STATS 250 Lab 12

class: center, middle, inverse, title-slide

# STATS 250 Lab 12
## Paired Data and Difference of Two Means
### Nick Seewald<br />nseewald@umich.edu
### Week of 11/16/2020

---

class: center middle

# Reminders 💡

Your tasks for the week running Friday 11/13 - Friday 11/20

| Task | Due Date | Submission |
|:-----|:---------|:-----------|
| M-Write 2 Revision | Thursday 11/19 4:59PM ET| Canvas |
| Lab 12 | Friday 11/20 8:00AM ET | Canvas |
| Homework 9 | Friday 11/20 8:00AM ET | course.work |

*M-Write Office Hours on Canvas!*

---

# Homework 8 Comments

### Question 3b:

.bg-washed-yellow.b--yellow.navy.ba.bw2.ph4[
The EPA claims that a 2012 Prius gets 50 MPG (city and highway mileage combined). Do these data provide strong evidence against this estimate for drivers who participate on fueleconomy.gov?
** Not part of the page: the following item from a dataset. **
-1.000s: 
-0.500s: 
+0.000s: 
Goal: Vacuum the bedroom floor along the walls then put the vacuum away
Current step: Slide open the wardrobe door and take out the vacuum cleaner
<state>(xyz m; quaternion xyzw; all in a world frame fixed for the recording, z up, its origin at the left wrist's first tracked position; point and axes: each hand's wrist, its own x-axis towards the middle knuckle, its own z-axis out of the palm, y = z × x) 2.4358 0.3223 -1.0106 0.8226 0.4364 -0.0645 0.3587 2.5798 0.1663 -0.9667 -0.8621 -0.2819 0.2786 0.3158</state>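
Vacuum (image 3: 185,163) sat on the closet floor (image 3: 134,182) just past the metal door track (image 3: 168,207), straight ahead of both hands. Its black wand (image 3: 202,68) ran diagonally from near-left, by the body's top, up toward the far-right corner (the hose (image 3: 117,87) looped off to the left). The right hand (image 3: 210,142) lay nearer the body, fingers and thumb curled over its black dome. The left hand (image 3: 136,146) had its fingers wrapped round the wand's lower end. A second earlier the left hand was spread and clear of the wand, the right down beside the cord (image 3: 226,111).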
Make sure to state your hypotheses, check the conditions, calculate the test statistic, determine the p-value, evaluate the p-value and the compatibility of the null model, and make a conclusion in the context of the problem (and, if necessary, make a recommendation).
]

---
# Homework 8 Comments

### Question 3b:
.bg-washed-yellow.b--yellow.navy.ba.bw2.ph4[
The EPA claims that a 2012 Prius gets 50 MPG (city and highway mileage combined). Do these data provide strong evidence against this estimate for drivers who participate on fueleconomy.gov?
]

- This is a question about a **mean**, not a proportion: inference is on `$\mu$`, not `$p$`. 
- `$t = \frac{\bar{x}-\mu_0}{s/\sqrt{n}}$`;  order matters here.
- Two-sided p-value: double `pt()` output!
- SHOW WORK; conclusion IN CONTEXT; check ALL conditions

---
# Homework 8 Comments

### Question 3c:

.bg-washed-yellow.b--yellow.navy.ba.bw2.ph4[
Calculate a 95% confidence interval for the average gas mileage of a 2012 Prius by drivers who participate on fueleconomy.gov.
]

- Make sure to use the correct `$t^*$` value:
  - `$n = 14$`, so `$\mathrm{df} = 14-1 = 13$`
  - `$t^* =$` `qt(p = 0.975, df = 13)` `$= 2.16$`

---
# Homework 8 Comments

### Question 6d:

.bg-washed-yellow.b--yellow.navy.ba.bw2.ph4[
.b[Drive-thru window.] Calculate the effect size for this hypothesis test.
]

`$$d = \frac{\mu - \mu_0}{\sigma}$$`
We don't know `$\mu$` or `$\sigma$`! So we **estimate** `$d$` using `$\hat{d}$`:

`$$\hat{d} = \frac{\bar{x} - \mu_0}{s}$$`
Again, **order matters**.
---
# Homework 8 Comments

### Question 8: Type 1 and Type 2 errors

| | Decide in favor of `$H_0$` | Decide in favor of `$H_A$` |
|------------|:-------------:|:------------------------:|
| `$H_0$` true | ✅ | ❌ Type 1 error |
| `$H_A$` true | ❌ Type 2 Error | ✅ |

`$H_0$`: The RC airplane’s landing gear is down; the plane is cleared to land

`$H_A$`: The RC airplane’s landing gear is not down; the plane is not cleared to land and will require troubleshooting

---
class: inverse

# Let's play a game!

[Link to Name That Scenario on Canvas Homepage]

---
# Paired Data (line ~115)

.bg-washed-yellow.b--yellow.navy.ba.bw2.ph4[
Are textbooks actually cheaper online? Let's compare prices of textbooks at the UCLA bookstore and Amazon for a random sample of 73 courses in the spring (winter) semester of 2010.
]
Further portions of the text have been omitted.